Introduction
We do not expect that a single analysis service instance can meet
all the needs of the ATLAS collaboration. Instead, a hierarchy of
services will provide the required scaling, robustness, and ability
to respond to different types of job requests. See the
deployment page for specific ATLAS models.
Here we examine the different types of services that can be used to
construct this hierarchy.
One important property of an analysis service is the backend system it uses to carry out its processing. We identify four categories of analysis services based on this property: local, grid, switch and ATLAS production. Details are provided below.
All existing analysis services are based on DIAL. DIAL services run different types of jobs with the job type holding the means to interact with the backend system. Existing job types directly support log job forking and LSF and Condor batch systems. There is also a compound job type to handle the processing of and merging of results from a collection of subjobs. The latest DIAL release (1.20) adds a scripted job which is easily extended to any system by providing a script.

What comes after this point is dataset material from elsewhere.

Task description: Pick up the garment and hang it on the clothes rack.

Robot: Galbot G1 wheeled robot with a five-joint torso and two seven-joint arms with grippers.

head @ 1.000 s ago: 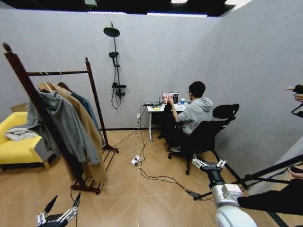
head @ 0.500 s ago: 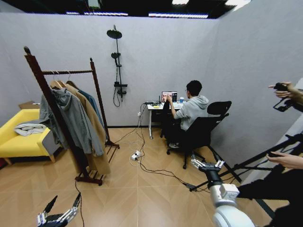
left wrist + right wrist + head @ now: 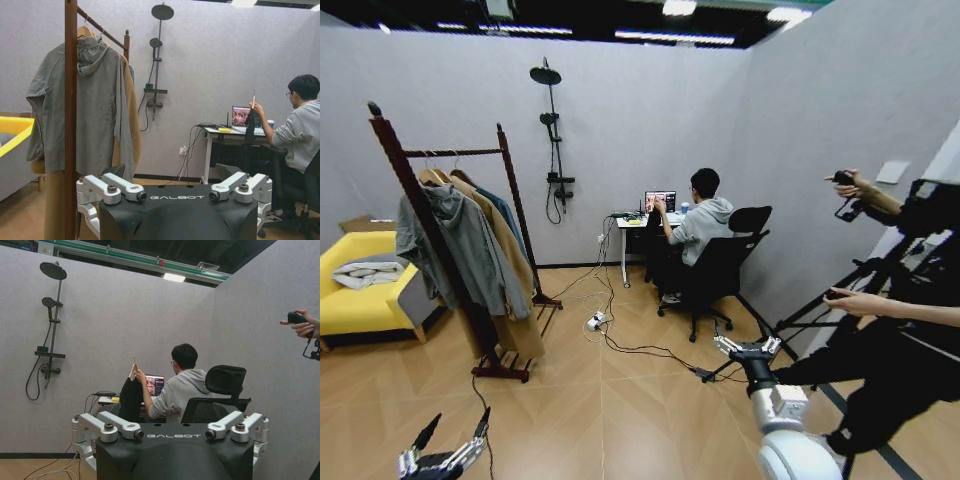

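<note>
1. The clothes rack [image 3: 445, 230] stands at far left, beside a yellow sofa [image 3: 360, 300].
2. A grey hooded jacket [image 3: 455, 245] and a tan coat [image 3: 505, 270] hang from its bar; a dark teal garment [image 3: 508, 215] shows as a sliver behind them.
3. The left gripper [image 3: 448, 435] hovers low at near left, fingers spread and empty.
4. The right gripper [image 3: 746, 347] hangs at near right, likewise spread, well apart from the rack.

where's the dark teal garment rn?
Head view, left: the dark teal-blue garment hangs on the reddish-brown wooden clothes rack, rearmost, behind the long tan coat.
</note>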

Processing has three stages: task building, running and result merging. The task build is ususally cached for each application-task-platform combination so that it need not be repeated for each job or subjob. If the task is not built, then this done before any jobs are started. The present DIAL analysis services allow the service manager to specify a directory where tasks should be read and written. The manager may also provide a wrapper script to build the task to ensure the correct platform is used.
Merging can and should take place as soon as subjobs complete so that partial results can be made available to the user. At present DIAL does this inside the service but there are plans to enable the service to create jobs for this purpose.
Local service
A local service will typically split a user request into a collection of
subjobs and then process each subjob on the local machine or by submission
a local batch queue. The service must also handle task building and the
merging of results from the subjobs.
DIAL provides direct support for LSF and Condor.
Other batch systems can be added by adding a class to DIAL or by
providing a job script for use with scripted job.
ATLAS presntly runs LSF services at BNL and CERN.
Grid service
A grid-based service also splits the user request into subjobs and must
handle all three steps of processing. Jobs are run by submitting them
to a gatekeeper, CE (computing element) or WMS (workload management
system) depending on the destination grid. A task might be built with
results distrubuted using existing data or software management systems
or a request can be sent to build the task at each site. Results can be
merged by sending additional jobs to the grid site where the data was
produced or by bringing the data back to the service machine.
ATLAS is developing a service based on the gLite/LCG WMS.
Switch service
A switch service forwards requests on to other analysis services based
on job requirements and the states of those services and the systems
supporting them. It may do job splitting in which case it is responsible
for merging results. DIAL does not yet provide such services but will
soon do so. Such services allow users to submit requests to a generic
service which can then select an appropriate service based on the location
of software, data and compute resources.
ATLAS production
ATLAS has developed a sophisticated system to handle production
of very large data samples. This system does not have the extensibility,
merging or responsiveness desired for an analysis system but it does
efficiently harness a large set of resources and has a large support base.
Work is in progress to construct analysis service that provides an interface
to this system and adds the splitting of user requests and merging of the
corresponding results.